When I Was Ten

I was already wondering

why do we live the way we do

in a society where everyone,

anyone we encounter,

will have needs,

will want to feel the value

as anyone else who might want

the same things.

 

I kept hearing about love and flowers,

while watching the names scroll

across the evening news,

and then MLK and Bobby were dead.

I’m not really sure where the time

has gone so that today,

I stand here wondering if we have

made any changes to our lives at all.

 

We still know how to hate one another,

to load a burden of shame upon each

principled confession of humanity

we encounter on a given afternoon of days.

I sit among everyone that I have known,

there are simple avenues of memory,

and we each know the value of remembering

just when it was we began to feel fear.

 

I’m listening to Joan Baez in the background,

maybe Judy Collins later on, or Emmy Lou,

there’s a voice from my distant past reminds me

of that love thing we all seemed to grasp,

but only when tragedy spoke to our hearts

it was only then when we ripped apart our eyes,

and settled into a new way of thinking,

one that no longer contained the love of time.

 

Love of time rather than knowing the right time,

the moments that arise in our lives that compel

our souls to acknowledge the humanity of truth,

we are that lost beacon in the night extinguished.

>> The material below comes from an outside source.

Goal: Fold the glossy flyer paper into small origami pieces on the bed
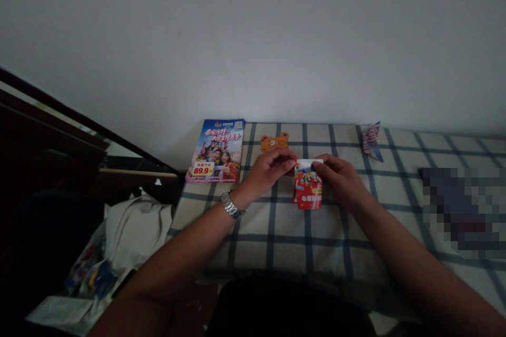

Until the renovation, until the unearthing, until

somewhere in a time capsule we can see reality,

and once again, to know love is to feel our hearts

are an organic spokesperson for the beauty of love.

I Chose Joan Tonight

I chose Joan tonight to finish my words,

I was looking for some way to return to where it is

a struggle always ensues

my mind playing tricks on my heart,

that is an organic thing I suppose – trying to ascertain

between logic and pain.

I listened to Diamonds and Rust and watched her life scroll by,

so familiar to us the fans, so unfamiliar to anyone who didn’t

want to know just how easily words could define our lives.

I’m in tears right now as I continue to try and understand

just what it is I missed in my life, where it is I might go in the morning,

if that is a place that still welcomes this aging body.